Problem description – Write out exactly the lines below that run from the one containing "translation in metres" through the one containing "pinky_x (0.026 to", both included, with no other lines.

Given information –

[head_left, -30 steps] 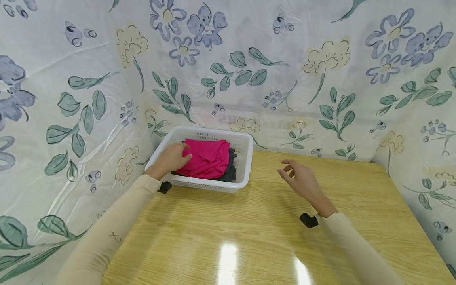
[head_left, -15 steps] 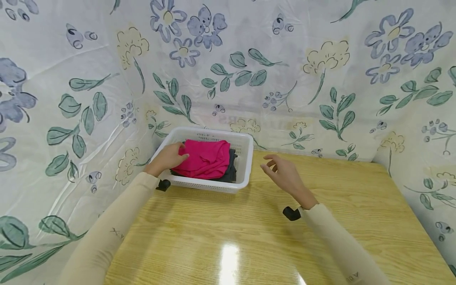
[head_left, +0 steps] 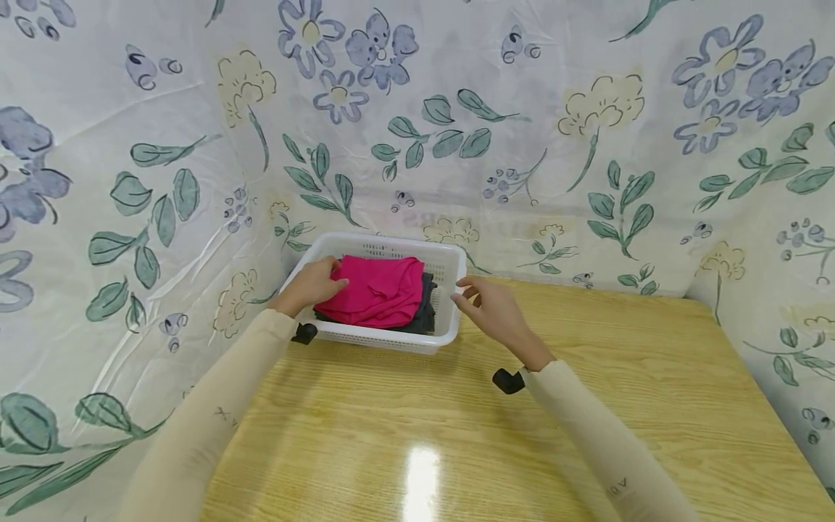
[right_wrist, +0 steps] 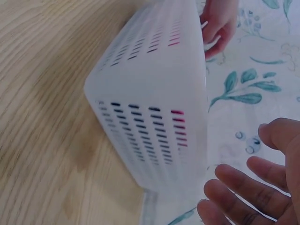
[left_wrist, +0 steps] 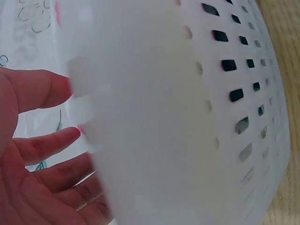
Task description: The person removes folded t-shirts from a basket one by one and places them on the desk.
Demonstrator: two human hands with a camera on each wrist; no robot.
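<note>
A white plastic basket point(head_left: 375, 338) with slotted walls holds a folded bright pink cloth point(head_left: 378, 290) lying on dark grey cloth point(head_left: 426, 313). My left hand point(head_left: 309, 285) reaches over the basket's left side, its loosely bent fingers at the pink cloth's left edge. In the left wrist view, the thumb and spread fingertips point(left_wrist: 70, 136) show past the basket's rim. At the right rim is my right hand point(head_left: 496, 313), fingers relaxed and slightly bent. The right wrist view shows its thumb and fingers point(right_wrist: 225, 197) apart, with nothing between them.
The basket stands at the back left of a wooden table point(head_left: 365, 420). Behind it and to the left hangs a floral sheet point(head_left: 417, 181). More tabletop extends to the right and front. A small black device point(head_left: 509, 380) is strapped under each wrist.
My right hand has moved left across the table to the basket's right rim. The left hand has stayed almost still at the basket's left side; basket and cloths have not moved.
</note>
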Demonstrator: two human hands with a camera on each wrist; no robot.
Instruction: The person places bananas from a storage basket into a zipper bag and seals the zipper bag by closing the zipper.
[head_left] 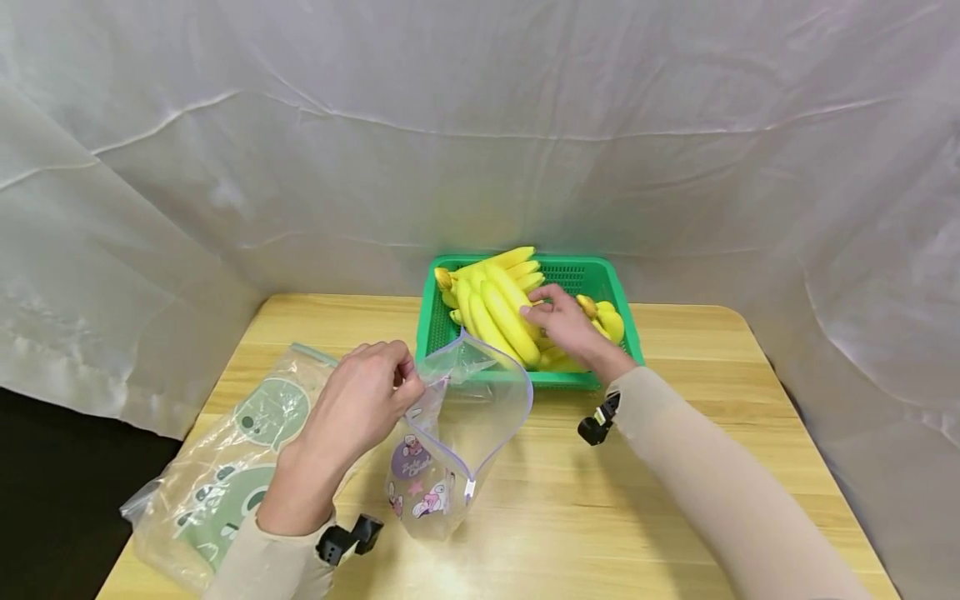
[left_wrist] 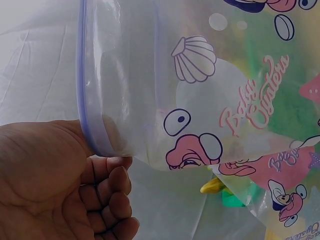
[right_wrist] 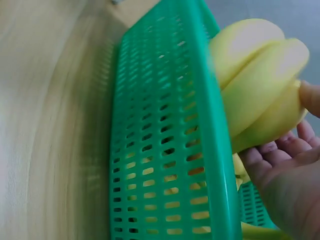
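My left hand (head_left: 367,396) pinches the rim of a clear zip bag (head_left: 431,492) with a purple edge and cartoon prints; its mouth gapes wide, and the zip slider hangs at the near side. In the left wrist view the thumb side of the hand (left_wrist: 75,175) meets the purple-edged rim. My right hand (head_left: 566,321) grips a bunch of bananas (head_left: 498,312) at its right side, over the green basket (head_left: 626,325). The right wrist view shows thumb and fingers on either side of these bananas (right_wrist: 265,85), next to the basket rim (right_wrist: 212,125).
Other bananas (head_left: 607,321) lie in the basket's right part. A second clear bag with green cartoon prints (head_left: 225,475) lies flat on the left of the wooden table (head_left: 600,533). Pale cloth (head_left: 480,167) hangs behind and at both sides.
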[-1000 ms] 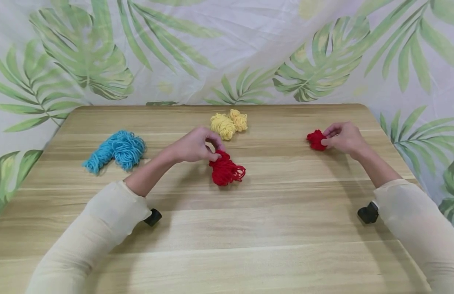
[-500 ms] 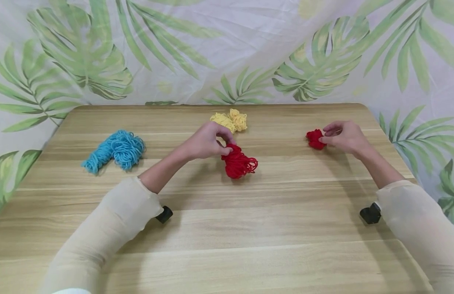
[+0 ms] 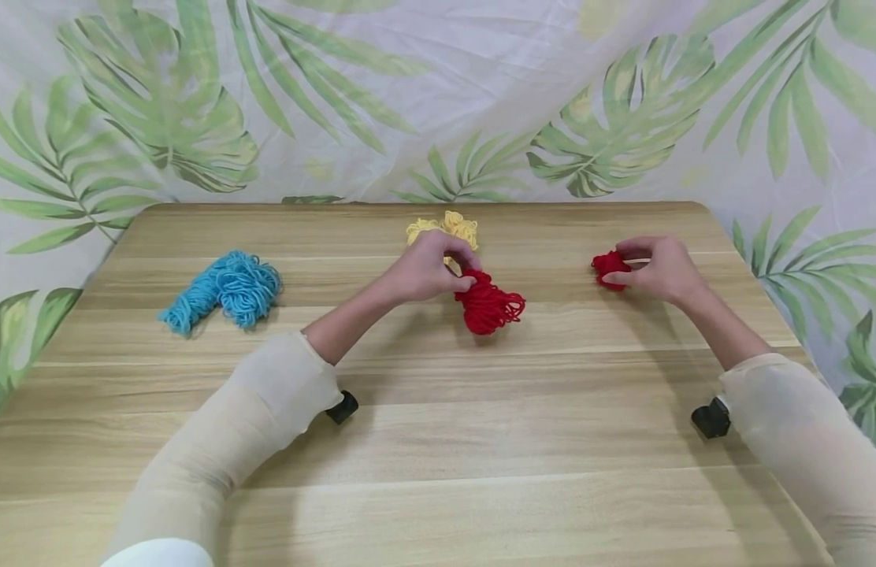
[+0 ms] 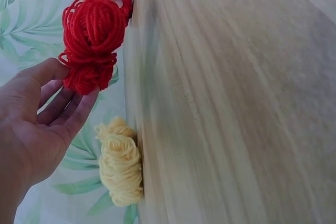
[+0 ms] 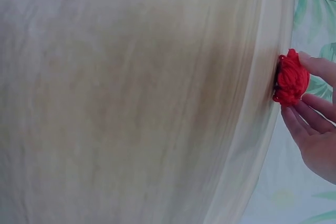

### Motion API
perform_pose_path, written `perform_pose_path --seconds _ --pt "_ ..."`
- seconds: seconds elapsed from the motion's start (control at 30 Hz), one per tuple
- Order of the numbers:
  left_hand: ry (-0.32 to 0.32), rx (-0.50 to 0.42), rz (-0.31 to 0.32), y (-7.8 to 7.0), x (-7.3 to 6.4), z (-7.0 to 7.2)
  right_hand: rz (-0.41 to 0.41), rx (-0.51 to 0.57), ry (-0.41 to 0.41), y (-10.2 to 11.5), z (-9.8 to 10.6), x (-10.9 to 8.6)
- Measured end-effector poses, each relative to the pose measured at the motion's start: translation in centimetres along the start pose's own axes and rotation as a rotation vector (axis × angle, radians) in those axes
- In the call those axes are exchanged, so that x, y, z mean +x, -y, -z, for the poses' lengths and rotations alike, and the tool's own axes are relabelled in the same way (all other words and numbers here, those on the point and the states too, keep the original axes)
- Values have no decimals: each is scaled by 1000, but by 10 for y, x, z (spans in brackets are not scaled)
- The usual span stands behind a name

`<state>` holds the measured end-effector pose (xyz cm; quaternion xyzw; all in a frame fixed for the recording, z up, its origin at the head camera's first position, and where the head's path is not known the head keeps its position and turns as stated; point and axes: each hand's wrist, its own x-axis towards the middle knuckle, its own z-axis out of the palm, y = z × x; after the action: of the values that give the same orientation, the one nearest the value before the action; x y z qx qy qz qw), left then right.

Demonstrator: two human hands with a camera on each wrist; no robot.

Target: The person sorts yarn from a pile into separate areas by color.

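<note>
In the head view my left hand [image 3: 432, 272] pinches one end of a larger red yarn bundle [image 3: 488, 307], whose looped end hangs to the right above the table. The left wrist view shows this red yarn [image 4: 94, 30] tied in at its middle, with thumb and fingers at its lower end. Further right, my right hand [image 3: 658, 268] holds a smaller red yarn bundle [image 3: 605, 270] that sits on the table. In the right wrist view the thumb lies on one side of that small red yarn [image 5: 293, 80] and the fingertips touch the other.
Two yellow yarn bundles [image 3: 461, 228] lie at the table's back, partly hidden behind the left hand. Blue yarn bundles [image 3: 228, 287] lie together at the left. The wooden table [image 3: 509, 441] ends at a leaf-print cloth [image 3: 480, 94].
My left hand has carried the larger red yarn to the right and slightly back, towards the small one. The right hand's fingers have moved further around the small red yarn, which stays in place.
</note>
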<state>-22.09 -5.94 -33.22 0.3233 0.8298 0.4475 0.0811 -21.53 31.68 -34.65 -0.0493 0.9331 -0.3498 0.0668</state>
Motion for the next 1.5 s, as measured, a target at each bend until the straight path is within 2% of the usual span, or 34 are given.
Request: perform_pose_path --seconds 0.23,0.4,0.63,0.9,1.17,1.5 --pt "-16 -5 3 3 11 -9 59 -51 -31 1 -2 0" --pt "-31 -19 -8 1 18 -15 57 -70 -32 1 -3 0" --pt "-85 6 -43 3 29 -27 72 -82 -44 -1 -5 1" --pt "-96 26 -7 0 40 -37 69 -81 -49 -2 -6 2" --pt "-97 -14 6 -1 51 -47 66 -75 -54 -4 -8 2" --pt "-111 -51 83 -1 62 -58 52 -73 -41 -4 -7 2"
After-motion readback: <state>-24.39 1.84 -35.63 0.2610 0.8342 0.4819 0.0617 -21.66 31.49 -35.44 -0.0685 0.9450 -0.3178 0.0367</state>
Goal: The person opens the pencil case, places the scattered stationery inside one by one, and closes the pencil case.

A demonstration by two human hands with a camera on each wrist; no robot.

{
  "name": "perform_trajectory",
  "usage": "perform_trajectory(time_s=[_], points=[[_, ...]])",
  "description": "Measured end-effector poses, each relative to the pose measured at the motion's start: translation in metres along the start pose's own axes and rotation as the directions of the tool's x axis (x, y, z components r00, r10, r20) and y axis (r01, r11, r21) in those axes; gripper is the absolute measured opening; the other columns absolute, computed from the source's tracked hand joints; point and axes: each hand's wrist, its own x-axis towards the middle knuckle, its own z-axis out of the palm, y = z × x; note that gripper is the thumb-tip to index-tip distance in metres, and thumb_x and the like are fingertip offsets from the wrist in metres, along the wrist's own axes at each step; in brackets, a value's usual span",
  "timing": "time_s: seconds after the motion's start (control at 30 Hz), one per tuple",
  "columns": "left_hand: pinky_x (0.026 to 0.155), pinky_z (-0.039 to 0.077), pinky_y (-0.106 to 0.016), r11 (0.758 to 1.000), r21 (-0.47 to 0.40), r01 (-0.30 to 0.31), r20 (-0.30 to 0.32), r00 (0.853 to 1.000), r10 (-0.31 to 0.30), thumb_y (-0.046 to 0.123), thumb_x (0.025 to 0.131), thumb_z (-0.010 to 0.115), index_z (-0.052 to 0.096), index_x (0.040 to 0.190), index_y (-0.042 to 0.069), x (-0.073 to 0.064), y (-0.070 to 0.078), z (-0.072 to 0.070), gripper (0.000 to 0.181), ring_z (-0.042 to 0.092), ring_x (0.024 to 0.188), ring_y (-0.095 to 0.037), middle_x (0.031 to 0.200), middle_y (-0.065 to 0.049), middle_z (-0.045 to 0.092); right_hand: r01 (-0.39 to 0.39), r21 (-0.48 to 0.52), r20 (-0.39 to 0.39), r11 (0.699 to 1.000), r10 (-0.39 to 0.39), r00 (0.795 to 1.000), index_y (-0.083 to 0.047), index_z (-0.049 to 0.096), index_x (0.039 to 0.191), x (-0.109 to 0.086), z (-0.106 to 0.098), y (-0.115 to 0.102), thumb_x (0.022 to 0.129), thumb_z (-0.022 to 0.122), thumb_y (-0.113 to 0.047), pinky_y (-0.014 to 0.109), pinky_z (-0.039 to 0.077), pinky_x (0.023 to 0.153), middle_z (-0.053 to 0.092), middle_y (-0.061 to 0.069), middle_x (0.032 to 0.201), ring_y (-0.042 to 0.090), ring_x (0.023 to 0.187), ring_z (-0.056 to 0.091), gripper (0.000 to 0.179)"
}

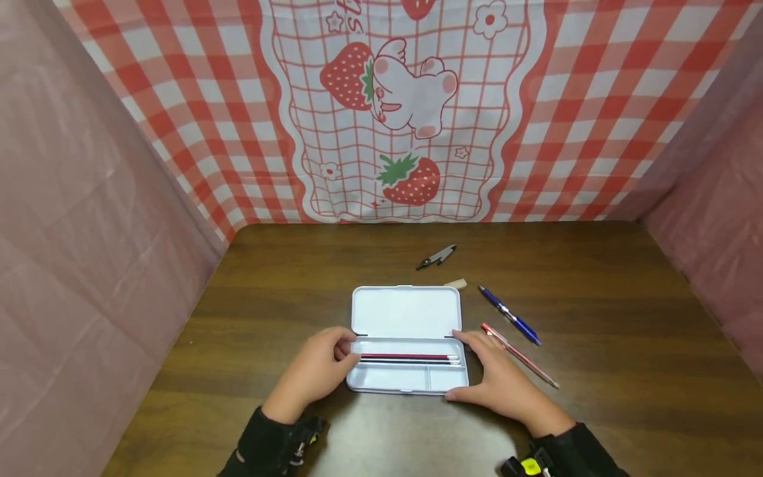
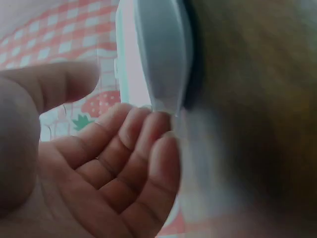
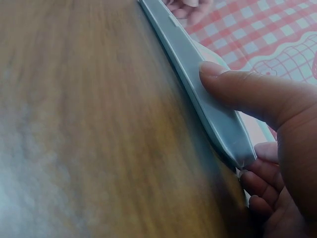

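An open white pencil case (image 1: 406, 311) lies on the table, its lid tipped back. Inside, a few thin pencils (image 1: 408, 356), red and dark, lie lengthwise above two smaller compartments. At the left end is my left hand (image 1: 316, 368); the left wrist view shows its loosely bent fingers (image 2: 161, 163) at the case's end, with the thumb standing apart. My right hand (image 1: 497, 377) grips the right end, thumb (image 3: 218, 74) on the front side and fingers around the corner towards the hinge.
Right of the case lie a blue pen (image 1: 512, 317) and a slim red pen (image 1: 521, 356). Behind it are a grey compass (image 1: 437, 257) and a pale eraser (image 1: 456, 284), partly hidden by the lid. A checked strawberry cloth (image 1: 238, 132) hangs at the table's far edge.
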Motion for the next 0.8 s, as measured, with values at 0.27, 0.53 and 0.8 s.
perform_trajectory(time_s=[0.27, 0.53, 0.8], points=[[0.072, 0.047, -0.035, 0.992, -0.116, 0.044, 0.09, 0.995, -0.033, 0.009, 0.087, 0.079, 0.056, 0.128, -0.001, 0.0, -0.015, 0.007, 0.047, 0.054, 0.079, -0.019, 0.091, -0.005, 0.056, 0.02, -0.003, -0.003, 1.0, -0.02, 1.0, -0.009, 0.047, 0.152, 0.001, 0.0, -0.001, 0.067, 0.09, -0.062, 0.066, 0.031, 0.111, 0.054, 0.012, 0.146, 0.041, 0.14, 0.042, 0.109], [0.069, 0.047, -0.034, 0.985, -0.157, 0.072, 0.123, 0.991, -0.053, 0.009, 0.092, 0.073, 0.057, 0.127, 0.002, 0.004, -0.02, 0.01, 0.039, 0.054, 0.078, -0.02, 0.091, -0.005, 0.056, -0.025, 0.005, 0.004, 1.0, 0.025, 1.0, -0.011, 0.046, 0.153, -0.003, 0.0, -0.001, 0.067, 0.09, -0.062, 0.069, 0.026, 0.112, 0.051, 0.014, 0.15, 0.044, 0.143, 0.037, 0.108], [0.069, 0.046, -0.036, 0.987, -0.149, 0.059, 0.117, 0.992, -0.042, 0.009, 0.092, 0.074, 0.057, 0.127, 0.001, 0.003, -0.016, 0.008, 0.04, 0.053, 0.077, -0.02, 0.09, -0.005, 0.055, -0.007, -0.024, -0.021, 1.0, 0.006, 1.0, -0.007, 0.045, 0.152, -0.005, -0.004, -0.007, 0.07, 0.091, -0.057, 0.068, 0.028, 0.112, 0.049, 0.017, 0.152, 0.047, 0.145, 0.033, 0.107]])
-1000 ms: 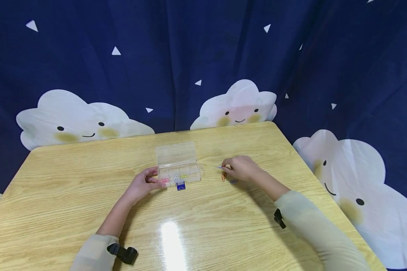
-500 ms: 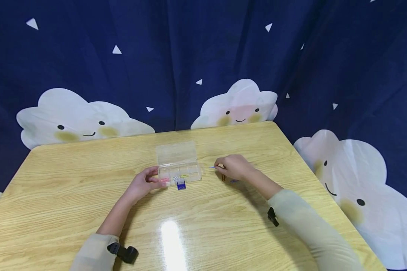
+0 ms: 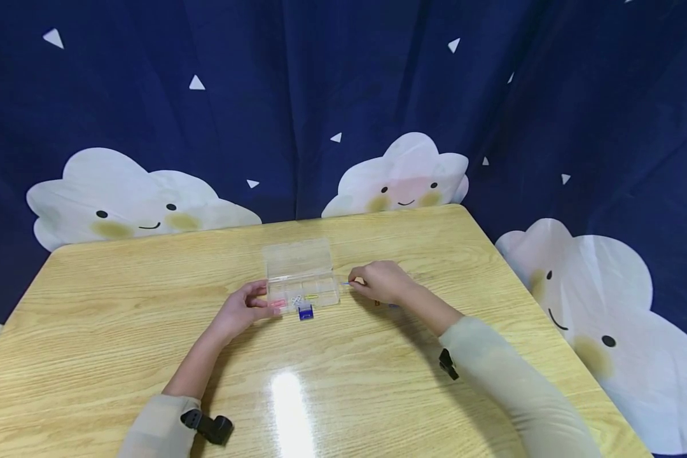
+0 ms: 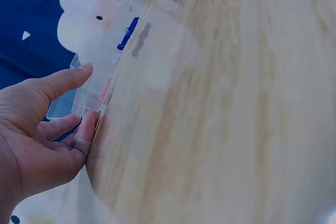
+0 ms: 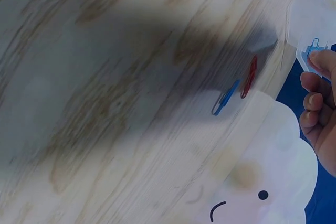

Answer to this exercise –
  "description": "Measured end-effector poses, each relative to the pose measured at the motion's start: translation in metres along the start pose's own axes and rotation as the directions of the tool's x axis (x, y, z components r00, r10, r20) and y axis (r01, r11, r21) in those axes; gripper is the absolute measured opening; the other columns absolute, computed from the source's tracked hand joints; point and axes: each hand's wrist, its own x-axis towards the middle knuckle, its own z-axis out of the palm, y = z × x; note that gripper is the thumb-tip to index-tip distance in metres, and thumb_x and the like are fingertip offsets from the wrist in metres, along the wrist's own axes at each step; in brackets, a value's usual span",
  "timing": "time_s: seconds after the motion's start (control at 30 Hz), one per tuple",
  "columns": "left_hand: pinky_x (0.026 to 0.155), pinky_z (-0.039 to 0.077), pinky_y (-0.106 to 0.016), r11 (0.758 to 1.000), r21 (-0.47 to 0.40), r01 (-0.30 to 0.31), r20 (-0.30 to 0.32), r00 (0.853 to 1.000), r10 (-0.31 to 0.30), thumb_y (-0.046 to 0.123), thumb_x (0.025 to 0.131), thumb_z (-0.010 to 0.115), index_z (-0.052 to 0.096), index_x (0.040 to 0.190), index_y (-0.042 to 0.069), x (-0.073 to 0.064), y (-0.070 to 0.078), z (-0.072 to 0.070), gripper (0.000 to 0.181), ring_z (-0.042 to 0.092), ring_x (0.024 to 0.188), ring_y (-0.095 to 0.037), middle_x (0.031 to 0.200), middle_y (-0.065 to 0.049), middle_z (-0.045 to 0.092); right_hand: r01 (-0.39 to 0.39), r21 (-0.48 to 0.52), r20 (-0.39 to 0.39), r11 (0.699 to 1.000), r10 (-0.39 to 0.39), r00 (0.795 to 1.000), index_y (-0.083 to 0.047), index_z (-0.049 to 0.096), index_x (0.039 to 0.191), x (-0.109 to 0.086), z (-0.106 to 0.098), y (-0.115 to 0.102), thumb_x (0.022 to 0.129), thumb_z (-0.022 to 0.122), thumb_y (-0.113 to 0.047), pinky_y (-0.014 to 0.109), pinky_z (-0.039 to 0.077), pinky_x (0.023 to 0.153), middle_z (-0.053 to 0.092), middle_y (-0.061 to 0.069), middle_x (0.032 to 0.201), ring_y (-0.042 to 0.090), ring_x (0.023 to 0.187), ring_z (-0.056 to 0.091), gripper (0.000 to 0.179)"

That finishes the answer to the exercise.